Jason Boyle, Director of Technology Solutions at PFH recently sat down with Alex Meehan to discuss the benefits of the Cloud for security driven organisations.
Irish companies are becoming increasingly dependent on the technology they use to do business. But for all the advantages tech brings, it has undoubtedly made life more complicated for the IT professional.
Storage, computing, networking, applications and security — all have to be kept up to date and monitored constantly, taking time and resources away from the core activities of the business. Unless, that is, they’re outsourced to the cloud.
Offloading the operation of key IT assets to third-party providers increasingly means that keeping everything up to date and protected can be someone else’s problem. And according to Jason Boyle, director of technology solutions with PFH Technology Group, there is significant growth in two distinct areas of cloud — infrastructure as a service and software as a service — and some of the main reasons are security and cost.
“What we’re finding is that in each one of those areas, there’s a significant increase in adoption rates, and the primary reason is cost reduction. Now, I know people say the cloud isn’t cheaper than onsite, but it depends on how you quantify costs in terms of administration, overheads and security,” he said.
“The traditional way to view security is to ask ‘is my data secure?’ and ‘can I safely put data in the cloud and know where it resides?’. While that’s a concern, we’re seeing it reducing in importance because bigger risks are being posed, such as ransomware viruses.”
The thinking, according to Boyle, is that these security worries are driving Irish companies towards cloud technologies in order to take advantage of the superior security measures typically provided by the biggest names in the cloud business. Security is a core aspect of the activities of companies like Amazon Web Services, Microsoft Azure and Google — they can marshal resources that the average company can only dream about being able to afford.
“You would expect a mainstream cloud service provider, as opposed to a private cloud provider, to be fully protected so your data should be fully protected. People want to get their atrisk systems off-site because, from the perspective of budget, those types of companies can properly protect their environment versus everything you’re reading about in the media,” said Boyle.
“If you want to be one million per cent sure of your security, then you have to assume you are going to be hit, so you have to take whatever actions you can to protect your data. The reality is that if Azure or AWS got hit with ransomware, then there would be huge ramifications. So if you’re a customer, it’s in their interests from a reputation point of view to make sure you’re fully secure.”
Likewise, using a mainstream software as a service offering such as that offered by Microsoft or Salesforce carries with it an assurance that security is part of the deal, taking it off the hands of the customer.
“You would really expect the provider to have everything in place for you, whether it’s CRM Online or salesforce.com or Office 365 or SharePoint Online — you have a default expectation that they’re never going to be affected because you’d expect the company to be investing in making sure that doesn’t happen,” said Boyle.
When it comes to infrastructure as a service, companies that have servers in the cloud are still responsible for protecting and securing them.
“If you have files on a server in the cloud, and it’s connected to your network and you get hit by a ransomware attack, then that server can be affected. The reality is that it’s not going to affect anything else in Azure or AWS because they’re all isolated, but it is going to affect you,” said Boyle.

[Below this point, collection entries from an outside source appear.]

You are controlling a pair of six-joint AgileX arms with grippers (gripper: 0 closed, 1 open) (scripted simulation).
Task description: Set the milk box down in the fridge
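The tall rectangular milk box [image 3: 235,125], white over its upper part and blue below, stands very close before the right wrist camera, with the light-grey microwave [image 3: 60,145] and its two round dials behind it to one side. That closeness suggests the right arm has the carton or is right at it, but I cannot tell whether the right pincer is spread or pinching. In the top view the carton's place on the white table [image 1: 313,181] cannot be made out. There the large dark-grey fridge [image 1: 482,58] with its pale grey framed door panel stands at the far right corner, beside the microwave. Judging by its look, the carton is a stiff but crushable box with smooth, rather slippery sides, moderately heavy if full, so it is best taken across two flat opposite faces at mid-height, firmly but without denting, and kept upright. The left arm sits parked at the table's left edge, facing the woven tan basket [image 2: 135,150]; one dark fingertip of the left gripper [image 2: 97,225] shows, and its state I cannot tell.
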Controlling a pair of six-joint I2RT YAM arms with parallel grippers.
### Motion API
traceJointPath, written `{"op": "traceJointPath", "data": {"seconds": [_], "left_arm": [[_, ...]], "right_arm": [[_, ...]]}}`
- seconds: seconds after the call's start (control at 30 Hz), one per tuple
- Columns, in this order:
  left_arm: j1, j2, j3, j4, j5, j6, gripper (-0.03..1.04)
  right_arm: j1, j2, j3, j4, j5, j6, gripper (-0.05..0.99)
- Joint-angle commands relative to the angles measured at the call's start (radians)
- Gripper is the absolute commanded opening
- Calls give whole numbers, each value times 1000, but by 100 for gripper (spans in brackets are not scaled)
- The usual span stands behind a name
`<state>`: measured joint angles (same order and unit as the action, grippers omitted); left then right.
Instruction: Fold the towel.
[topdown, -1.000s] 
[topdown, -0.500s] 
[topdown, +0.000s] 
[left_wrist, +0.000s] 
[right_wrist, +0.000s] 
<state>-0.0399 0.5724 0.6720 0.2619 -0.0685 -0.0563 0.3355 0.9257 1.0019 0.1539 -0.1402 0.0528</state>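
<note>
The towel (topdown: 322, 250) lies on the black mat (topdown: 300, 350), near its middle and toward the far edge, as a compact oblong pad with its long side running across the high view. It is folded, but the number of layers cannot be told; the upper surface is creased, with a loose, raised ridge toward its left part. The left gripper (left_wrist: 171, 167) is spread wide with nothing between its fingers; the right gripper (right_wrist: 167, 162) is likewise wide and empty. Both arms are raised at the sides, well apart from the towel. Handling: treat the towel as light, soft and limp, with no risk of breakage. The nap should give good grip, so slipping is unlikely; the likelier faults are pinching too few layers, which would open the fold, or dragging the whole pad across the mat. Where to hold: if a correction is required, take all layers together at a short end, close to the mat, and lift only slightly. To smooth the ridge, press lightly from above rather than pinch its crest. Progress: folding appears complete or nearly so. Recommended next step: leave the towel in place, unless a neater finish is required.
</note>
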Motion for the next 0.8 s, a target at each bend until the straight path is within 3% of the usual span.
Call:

“The traditional boundaries of the network are now gone. Once upon a time, that was your firewall and all your traffic went through that and you were like an isolated fort. But now with cloud services, users on the network need more access to different services and so you open up more permutations.”
Add in mobile devices accessing the network remotely and the fact that in reality most companies use multiple cloud providers to facilitate different aspects of their business, and the security situation can become overwhelming.
“You could have your human resources system with one company, your email with another, your enterprise resource planning with a third company and you might need access to all of these. So you need to secure that access,” said Boyle.
This means that, instead of security being a consideration of the firewall, it has become increasingly important to work on protecting people’s identity — securing the individual instead.
“We now recognise the weakest point in any network is usually the user, so managed security services now involves protecting identities and providing single log-on solutions and two-factor authentication — making people productive but also securing them,” said Boyle.
In the aftermath of the WannaCry ransomware attack in which an estimated 230,000 machines in 150 countries were infected and incidents involving Britain’s National Health Service, Spain’s Telefónica and FedEx pushed IT security on to the front pages of international newspapers, protecting company assets has rarely seemed as important as it does now. According to Kieran McDonnell, country manager for Vuzion Ireland, this has thrown a spotlight on the role of cloud technologies in facilitating back-up and disaster recovery strategies.
“It’s made it more important than ever to make sure you’ve got a very good back-up regime in place, and back up as a service is something that a lot of people are starting to ask about, in combination with an active protection security regime,” he said.
“In other words, companies want to know that they’re using really good software to make sure that when they’re doing a proper back-up, it’s backing up just the data of their organisation. That’s a key thing that a lot of our customers are looking for.”